Solving Project Euler: Problem 2

Problem 2: Even Fibonacci Numbers

HackerRank link: https://www.hackerrank.com/contests/projecteuler/challenges/euler002/problem

Each new term in the Fibonacci sequence is generated by adding the previous two terms. By starting with $1$ and $2$, the first $10$ terms will be:

\[1, 2, 3, 5, 8, 13, 21, 34, 55, 89, ...\]

By considering the terms in the Fibonacci sequence whose values do not exceed $N$, find the sum of the even-valued terms.

Solution

Brute Force Approach

The solution for this is fairly straight forward.

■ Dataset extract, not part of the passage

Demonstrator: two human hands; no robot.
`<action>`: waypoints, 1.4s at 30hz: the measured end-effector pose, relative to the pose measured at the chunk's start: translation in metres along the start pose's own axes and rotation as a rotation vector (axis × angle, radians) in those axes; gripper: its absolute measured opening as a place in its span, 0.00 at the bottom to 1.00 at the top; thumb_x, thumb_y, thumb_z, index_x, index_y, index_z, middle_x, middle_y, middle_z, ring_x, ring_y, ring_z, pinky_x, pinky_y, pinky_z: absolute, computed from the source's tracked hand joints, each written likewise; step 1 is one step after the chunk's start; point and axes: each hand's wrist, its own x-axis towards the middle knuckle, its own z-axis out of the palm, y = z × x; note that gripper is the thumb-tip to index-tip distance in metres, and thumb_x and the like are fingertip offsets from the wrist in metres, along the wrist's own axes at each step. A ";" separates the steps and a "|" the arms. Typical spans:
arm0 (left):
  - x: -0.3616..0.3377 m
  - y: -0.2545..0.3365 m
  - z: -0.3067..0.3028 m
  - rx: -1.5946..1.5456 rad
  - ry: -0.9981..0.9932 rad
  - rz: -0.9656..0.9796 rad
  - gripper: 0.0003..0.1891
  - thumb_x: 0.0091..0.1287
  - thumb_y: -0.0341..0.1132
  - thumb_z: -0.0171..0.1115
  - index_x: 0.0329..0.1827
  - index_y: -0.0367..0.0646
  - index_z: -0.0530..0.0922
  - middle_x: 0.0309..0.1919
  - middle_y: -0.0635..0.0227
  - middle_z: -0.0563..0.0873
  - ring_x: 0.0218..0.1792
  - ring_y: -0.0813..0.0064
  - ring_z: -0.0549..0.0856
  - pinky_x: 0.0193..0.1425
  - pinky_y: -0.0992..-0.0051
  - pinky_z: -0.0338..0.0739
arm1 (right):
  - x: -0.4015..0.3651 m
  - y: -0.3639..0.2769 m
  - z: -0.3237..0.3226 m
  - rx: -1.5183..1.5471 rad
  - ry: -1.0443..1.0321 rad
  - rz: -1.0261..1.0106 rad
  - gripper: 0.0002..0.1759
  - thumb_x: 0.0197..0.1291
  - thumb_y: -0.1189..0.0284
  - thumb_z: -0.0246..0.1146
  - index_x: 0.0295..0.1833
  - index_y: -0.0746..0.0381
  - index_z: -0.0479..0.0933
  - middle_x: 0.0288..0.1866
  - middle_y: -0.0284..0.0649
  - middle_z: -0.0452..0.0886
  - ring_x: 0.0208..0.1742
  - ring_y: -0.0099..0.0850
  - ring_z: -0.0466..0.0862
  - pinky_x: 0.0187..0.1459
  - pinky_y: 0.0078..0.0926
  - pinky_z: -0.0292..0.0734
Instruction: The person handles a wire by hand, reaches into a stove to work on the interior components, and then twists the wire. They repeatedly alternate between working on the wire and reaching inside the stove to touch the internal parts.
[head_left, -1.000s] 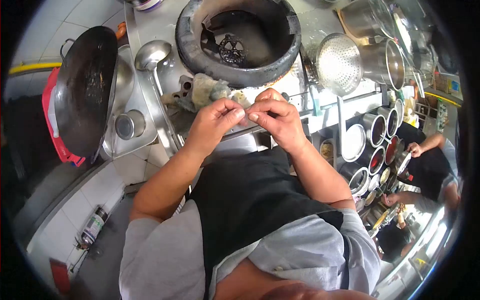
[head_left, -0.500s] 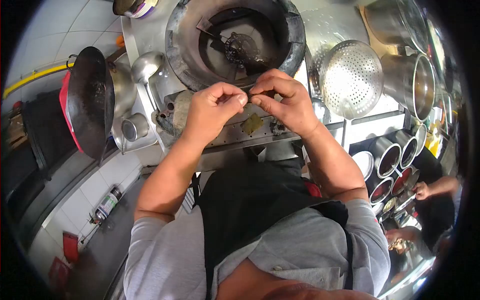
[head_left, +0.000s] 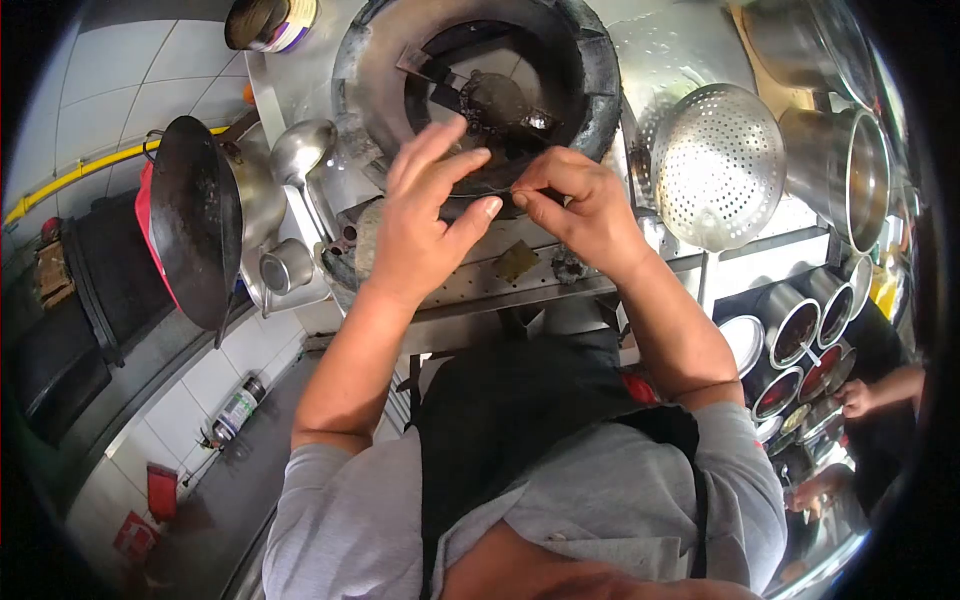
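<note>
My left hand (head_left: pixel 412 225) hangs in front of the round wok burner (head_left: pixel 365 100) with its fingers spread and nothing in its grasp. Beside it, my right hand (head_left: pixel 590 215) pinches a thin, wire-like strand (head_left: pixel 490 191) between thumb and forefinger. The strand points left toward my left thumb; its exact material is too fine to make out. Behind both hands, the dark burner head (head_left: pixel 495 97) sits inside the stove ring. Below them a small square brownish patch (head_left: pixel 516 262) lies on the perforated metal ledge (head_left: pixel 470 280).
On the left are a steel ladle (head_left: pixel 300 150), a black wok (head_left: pixel 195 220) and a small metal cup (head_left: pixel 287 267). To the right lie a perforated skimmer (head_left: pixel 718 165), steel pots (head_left: pixel 850 175) and several sauce containers (head_left: pixel 795 325). Another person's hand (head_left: pixel 855 398) is at far right.
My left hand has opened and drawn away from the right, its fingers spreading upward. My right hand keeps its pinch, and the thin strand now shows. The view has shifted slightly.
</note>
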 end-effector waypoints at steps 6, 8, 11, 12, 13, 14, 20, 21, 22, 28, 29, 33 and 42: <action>-0.004 -0.028 -0.026 -0.341 0.044 -0.344 0.10 0.60 0.26 0.71 0.44 0.39 0.83 0.35 0.68 0.83 0.28 0.82 0.79 0.34 0.82 0.74 | -0.004 -0.011 0.016 -0.130 -0.046 -0.059 0.04 0.55 0.78 0.68 0.37 0.64 0.81 0.36 0.43 0.81 0.38 0.42 0.83 0.40 0.32 0.79; -0.001 -0.029 -0.038 -0.252 0.052 -0.289 0.10 0.61 0.26 0.71 0.44 0.38 0.83 0.35 0.67 0.84 0.29 0.80 0.80 0.36 0.81 0.75 | -0.004 -0.014 0.020 -0.143 -0.027 -0.064 0.04 0.55 0.78 0.68 0.37 0.64 0.81 0.36 0.42 0.81 0.38 0.42 0.83 0.39 0.32 0.79; 0.008 -0.027 -0.041 -0.236 -0.019 -0.100 0.09 0.62 0.29 0.71 0.43 0.38 0.83 0.38 0.66 0.85 0.33 0.78 0.82 0.40 0.78 0.77 | -0.005 -0.019 0.027 -0.172 0.021 -0.066 0.04 0.55 0.78 0.68 0.38 0.63 0.82 0.36 0.42 0.81 0.37 0.41 0.83 0.38 0.32 0.79; 0.011 -0.023 -0.038 -0.310 -0.083 0.048 0.09 0.63 0.31 0.71 0.43 0.38 0.84 0.40 0.66 0.86 0.35 0.77 0.83 0.42 0.76 0.77 | -0.003 -0.021 0.029 -0.200 0.050 -0.078 0.04 0.56 0.78 0.68 0.38 0.63 0.82 0.36 0.41 0.81 0.37 0.41 0.83 0.38 0.32 0.79; 0.010 -0.017 -0.033 -0.350 -0.120 -0.014 0.10 0.65 0.34 0.69 0.43 0.37 0.84 0.40 0.66 0.88 0.38 0.76 0.84 0.47 0.74 0.78 | -0.002 -0.025 0.031 -0.228 0.086 -0.106 0.05 0.55 0.78 0.69 0.39 0.62 0.82 0.37 0.41 0.81 0.37 0.40 0.84 0.37 0.31 0.79; 0.009 -0.017 -0.035 -0.352 -0.118 -0.012 0.10 0.65 0.34 0.69 0.43 0.37 0.84 0.40 0.66 0.88 0.38 0.76 0.84 0.47 0.74 0.78 | -0.002 -0.028 0.034 -0.230 0.086 -0.107 0.05 0.55 0.78 0.69 0.39 0.62 0.82 0.37 0.41 0.81 0.37 0.40 0.84 0.37 0.31 0.79; 0.012 -0.029 -0.042 -0.583 -0.486 -0.467 0.11 0.67 0.36 0.68 0.42 0.36 0.84 0.32 0.69 0.88 0.36 0.82 0.84 0.43 0.78 0.79 | -0.001 -0.030 0.043 -0.419 0.197 -0.214 0.09 0.52 0.77 0.71 0.40 0.60 0.84 0.39 0.39 0.82 0.36 0.39 0.85 0.35 0.31 0.81; 0.012 -0.030 -0.044 -0.579 -0.488 -0.464 0.11 0.67 0.36 0.68 0.42 0.36 0.84 0.32 0.69 0.88 0.36 0.82 0.84 0.43 0.78 0.79 | -0.001 -0.029 0.045 -0.459 0.215 -0.264 0.10 0.50 0.77 0.71 0.40 0.59 0.84 0.39 0.39 0.82 0.36 0.38 0.85 0.34 0.31 0.81; 0.011 -0.030 -0.046 -0.619 -0.530 -0.520 0.11 0.67 0.36 0.68 0.42 0.36 0.84 0.32 0.68 0.88 0.35 0.81 0.84 0.43 0.79 0.79 | 0.000 -0.027 0.046 -0.499 0.233 -0.314 0.11 0.49 0.77 0.72 0.41 0.58 0.84 0.38 0.38 0.82 0.35 0.37 0.85 0.34 0.31 0.81; 0.004 -0.042 -0.047 -0.896 -0.563 -0.760 0.11 0.66 0.33 0.67 0.43 0.32 0.83 0.32 0.63 0.87 0.35 0.74 0.87 0.43 0.76 0.81 | 0.000 -0.018 0.050 -0.708 0.185 -0.563 0.17 0.44 0.74 0.69 0.44 0.60 0.83 0.38 0.35 0.80 0.35 0.32 0.81 0.31 0.31 0.76; 0.004 -0.044 -0.048 -0.992 -0.573 -0.822 0.11 0.66 0.33 0.67 0.43 0.32 0.83 0.32 0.62 0.87 0.35 0.72 0.87 0.43 0.75 0.81 | 0.000 -0.017 0.050 -0.704 0.185 -0.562 0.17 0.44 0.74 0.69 0.44 0.60 0.83 0.38 0.35 0.80 0.35 0.32 0.81 0.31 0.31 0.76; 0.003 -0.050 -0.052 -1.077 -0.610 -0.936 0.12 0.64 0.35 0.68 0.41 0.33 0.82 0.31 0.62 0.86 0.34 0.69 0.88 0.42 0.73 0.82 | 0.003 -0.018 0.051 -0.813 0.175 -0.712 0.18 0.45 0.69 0.64 0.45 0.60 0.83 0.40 0.34 0.81 0.36 0.29 0.80 0.32 0.27 0.72; 0.016 -0.043 -0.059 -1.141 -0.704 -1.089 0.11 0.63 0.35 0.69 0.40 0.35 0.81 0.31 0.61 0.85 0.32 0.66 0.86 0.43 0.68 0.82 | 0.019 -0.026 0.037 -0.933 0.130 -0.872 0.15 0.45 0.70 0.64 0.42 0.59 0.83 0.40 0.31 0.80 0.36 0.24 0.79 0.33 0.23 0.68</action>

• Generate fibonacci numbers.
• While generating the fibonacci numbers for every even fibonacci number we encounter we store it in a variable and we add the next even number we encounter to that variable.
• We stop generating the fibonacci numbers when our present number generated exceeds $N$

The code for it is as follows:

n = int(input().strip())
first = 0
second = 1
third = 1
evenSum = 0
while True:
    first, second = second, third
    third = first + second
    if third > n:
        break
    if (third % 2 == 0):
        res+=third
print(evenSum)

While this works, there’s a more clever way to approach this problem mathematically by optimizing our Brute Force method.

Optimized Brute Force Approach

What we’re tasked with is to find the sum of even valued terms. Let’s look at the Fibonacci sequence again starting from 1 and 1:

\[1, 1, 2, 3, 5, 8, 13, 21, 34, 55, 89, ...\]

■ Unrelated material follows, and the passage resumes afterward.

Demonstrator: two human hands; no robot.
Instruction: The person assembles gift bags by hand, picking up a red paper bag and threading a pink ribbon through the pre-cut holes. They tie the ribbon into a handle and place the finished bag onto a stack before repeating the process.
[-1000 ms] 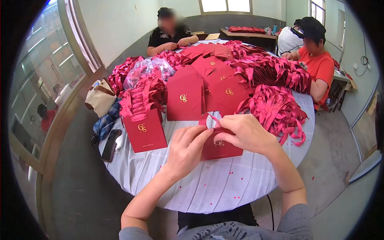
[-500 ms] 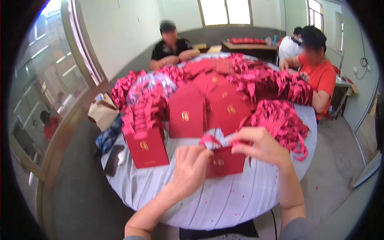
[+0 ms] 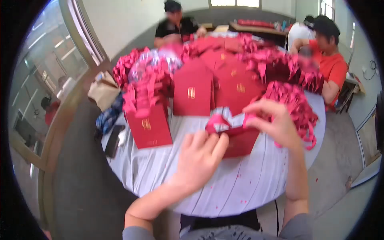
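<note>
A small red paper gift bag [image 3: 241, 144] stands in front of me near the table's edge, its top edge facing up. My left hand [image 3: 200, 158] is closed on the bag's near left top edge, its thumb hidden. At the right end of the opening, my right hand [image 3: 274, 122] pinches a pink ribbon [image 3: 249, 119] between thumb and fingers. Another looped pink ribbon [image 3: 218, 121] stands up from the bag's left side, beyond my left fingertips. Further left stands a finished-looking red bag [image 3: 149, 127] with a gold emblem, pink ribbons heaped over its top.
Flat red bags [image 3: 192, 94] lie stacked mid-table. Pink ribbon heaps [image 3: 290, 102] and a clear plastic bag [image 3: 154, 64] surround them. A phone [image 3: 115, 141] and a beige bag [image 3: 103, 90] lie left. Co-workers sit at the far side [image 3: 176, 28] and right [image 3: 334, 66].
The view has tilted down. My left fingers now reach further along the bag's top edge, and its opening shows more. My right hand still pinches at the right end.
</note>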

If we carefully observe the sequence we can see that every third term in the fibonacci sequence is even. So if we devise a way to calculate every third term in the sequence then we can optimize our brute force to reduce the number of steps required to calculate the sum.

To do this we have to find a way to express our fibonacci sequence $F_n$ in terms of $F_{n-3}$ and $F_{n-6}$, this way we’re dealing with only even numbers.

We start with the general equation of fibonacci series:

\[F_n = F_{n-1} + F_{n-2}\]

and then we expand on from that as follows

\[\begin{align} F_n &= F_{n-1} + F_{n-2}\\ &= F_{n-2} + F_{n-3} + F_{n-3} + F_{n-4} & (F_{n-1} = F_{n-2} + F_{n-3})\\ &= F_{n-3} + F_{n-4} + F_{n-3} + F_{n-3} + F_{n-4}\\ &= 3F_{n-3} + 2F_{n-4}\\ &= 3F_{n-3} + F_{n-4} + F_{n-5} + F_{n-6}\\ &= 3F_{n-3} + F_{n-3} + F_{n-6} & (F_{n-3} = F_{n-4} + F_{n-5})\\ &= 4F_{n-3} + F_{n-6} \end{align}\]

We finally arrive at the equation

\[F_{n} = 4F_{n-3} + F_{n-6}\]

We can now code it out!

n = int(input().strip())
first_term = 2
second_term = 0
f_n = 2
evenSum = 0
while evenSum < n:
    evenSum += f_n
    f_n = 4*first_term + second_term
    second_term, first_term = first_term, f_n 
print(evenSum)

There are a few things to note here:

• We are starting the calculation from the 6th term in the fibonacci sequence, therefore the variable initialization is a bit different.
• The first_term variable corresponds to the first term in the equation we derived, therefore when calculating $F_6$, the first term will be $F_{6-3} = F_3$ and $F_3 = 2$
• The second_term variable corresponds to the second term in the equation we derived, therefore when calculating $F_6$, the second term will be $F_{6-6} = F_0$ and $F_0 = 0$
• Since we’re calculating only the even numbers in the sequence and summing it up, unlike the first brute force method we don’t have to check whether the sum is even because by definition it will always be even.

Other than the points listed above, this code is straightforward and simple. This is still brute forcing but we’ve optimized it quite a bit.